The problem ▸
The line containing "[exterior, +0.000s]" marks the end: output every line of the data up to it, and that line too, exactly as written.

Data to process section start

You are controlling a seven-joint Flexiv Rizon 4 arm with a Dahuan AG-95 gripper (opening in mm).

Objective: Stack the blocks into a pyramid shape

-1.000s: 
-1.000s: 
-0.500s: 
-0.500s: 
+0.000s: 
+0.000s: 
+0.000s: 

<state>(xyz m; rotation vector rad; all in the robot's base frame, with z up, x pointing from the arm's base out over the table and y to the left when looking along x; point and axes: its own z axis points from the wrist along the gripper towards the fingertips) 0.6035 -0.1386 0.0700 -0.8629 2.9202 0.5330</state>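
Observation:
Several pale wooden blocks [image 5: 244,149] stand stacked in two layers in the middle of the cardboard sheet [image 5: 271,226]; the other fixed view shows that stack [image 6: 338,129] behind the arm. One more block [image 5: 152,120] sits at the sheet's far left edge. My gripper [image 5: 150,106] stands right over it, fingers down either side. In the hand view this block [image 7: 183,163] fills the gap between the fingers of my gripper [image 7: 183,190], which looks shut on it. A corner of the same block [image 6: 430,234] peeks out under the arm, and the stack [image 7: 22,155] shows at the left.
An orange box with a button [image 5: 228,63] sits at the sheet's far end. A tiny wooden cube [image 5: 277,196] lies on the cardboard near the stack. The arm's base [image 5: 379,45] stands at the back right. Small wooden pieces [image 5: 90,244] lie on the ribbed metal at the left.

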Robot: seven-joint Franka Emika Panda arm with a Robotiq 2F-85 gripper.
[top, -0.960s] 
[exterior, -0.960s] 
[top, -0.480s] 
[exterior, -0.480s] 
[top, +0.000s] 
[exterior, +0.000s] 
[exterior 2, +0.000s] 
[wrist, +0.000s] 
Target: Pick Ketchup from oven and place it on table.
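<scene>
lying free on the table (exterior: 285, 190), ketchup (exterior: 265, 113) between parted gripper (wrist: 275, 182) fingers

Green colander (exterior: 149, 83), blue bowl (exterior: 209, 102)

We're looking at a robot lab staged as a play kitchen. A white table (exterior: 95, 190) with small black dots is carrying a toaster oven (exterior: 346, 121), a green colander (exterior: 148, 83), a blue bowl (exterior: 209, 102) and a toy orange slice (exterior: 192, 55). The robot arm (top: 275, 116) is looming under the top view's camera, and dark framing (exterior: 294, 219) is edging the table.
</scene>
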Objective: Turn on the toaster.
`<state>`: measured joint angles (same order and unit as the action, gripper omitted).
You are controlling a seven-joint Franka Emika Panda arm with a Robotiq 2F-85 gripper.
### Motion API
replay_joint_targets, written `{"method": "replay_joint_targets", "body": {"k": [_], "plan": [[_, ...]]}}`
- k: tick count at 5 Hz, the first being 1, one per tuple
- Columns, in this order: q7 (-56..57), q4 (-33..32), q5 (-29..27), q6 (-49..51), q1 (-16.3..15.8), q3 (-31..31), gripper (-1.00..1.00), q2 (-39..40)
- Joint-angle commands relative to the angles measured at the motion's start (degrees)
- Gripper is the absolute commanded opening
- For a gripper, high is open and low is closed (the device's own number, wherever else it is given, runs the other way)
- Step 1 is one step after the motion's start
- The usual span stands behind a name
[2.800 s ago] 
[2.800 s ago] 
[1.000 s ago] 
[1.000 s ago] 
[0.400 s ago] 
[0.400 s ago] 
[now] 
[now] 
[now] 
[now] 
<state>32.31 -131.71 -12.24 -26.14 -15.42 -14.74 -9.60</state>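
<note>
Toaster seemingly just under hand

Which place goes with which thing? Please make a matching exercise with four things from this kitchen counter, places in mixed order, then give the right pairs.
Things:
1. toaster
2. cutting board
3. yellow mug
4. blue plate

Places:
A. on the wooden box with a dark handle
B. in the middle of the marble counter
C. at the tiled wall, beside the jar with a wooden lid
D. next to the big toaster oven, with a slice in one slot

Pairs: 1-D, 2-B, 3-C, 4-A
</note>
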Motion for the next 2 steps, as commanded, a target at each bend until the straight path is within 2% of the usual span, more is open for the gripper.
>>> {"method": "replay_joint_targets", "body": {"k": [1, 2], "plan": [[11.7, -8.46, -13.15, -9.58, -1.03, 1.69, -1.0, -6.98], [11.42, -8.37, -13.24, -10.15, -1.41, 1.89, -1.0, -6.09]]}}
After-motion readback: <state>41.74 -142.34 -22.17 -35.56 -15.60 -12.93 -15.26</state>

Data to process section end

Response ▸
You are controlling a seven-joint Flexiv Rizon 4 arm with a Dahuan AG-95 gripper (opening in mm).

Objective: Stack the blocks into a pyramid shape

-1.000s: 
-1.000s: 
-0.500s: 
-0.500s: 
+0.000s: 
+0.000s: 
+0.000s: 

<state>(xyz m; rotation vector rad; all in the robot's base frame, with z up, x pointing from the arm's base out over the table and y to the left when looking along x; point and axes: its own z axis points from the wrist along the gripper towards the fingertips) 0.6035 -0.1386 0.0700 -0.8629 2.9202 0.5330</state>
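Observation:
Several pale wooden blocks [image 5: 244,149] stand stacked in two layers in the middle of the cardboard sheet [image 5: 271,226]; the other fixed view shows that stack [image 6: 338,129] behind the arm. One more block [image 5: 152,120] sits at the sheet's far left edge. My gripper [image 5: 150,106] stands right over it, fingers down either side. In the hand view this block [image 7: 183,163] fills the gap between the fingers of my gripper [image 7: 183,190], which looks shut on it. A corner of the same block [image 6: 430,234] peeks out under the arm, and the stack [image 7: 22,155] shows at the left.
An orange box with a button [image 5: 228,63] sits at the sheet's far end. A tiny wooden cube [image 5: 277,196] lies on the cardboard near the stack. The arm's base [image 5: 379,45] stands at the back right. Small wooden pieces [image 5: 90,244] lie on the ribbed metal at the left.
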
Robot: seven-joint Franka Emika Panda arm with a Robotiq 2F-85 gripper.
[top, -0.960s] 
[exterior, -0.960s] 
[top, -0.480s] 
[exterior, -0.480s] 
[top, +0.000s] 
[exterior, +0.000s] 

This exercise has now been fully answered.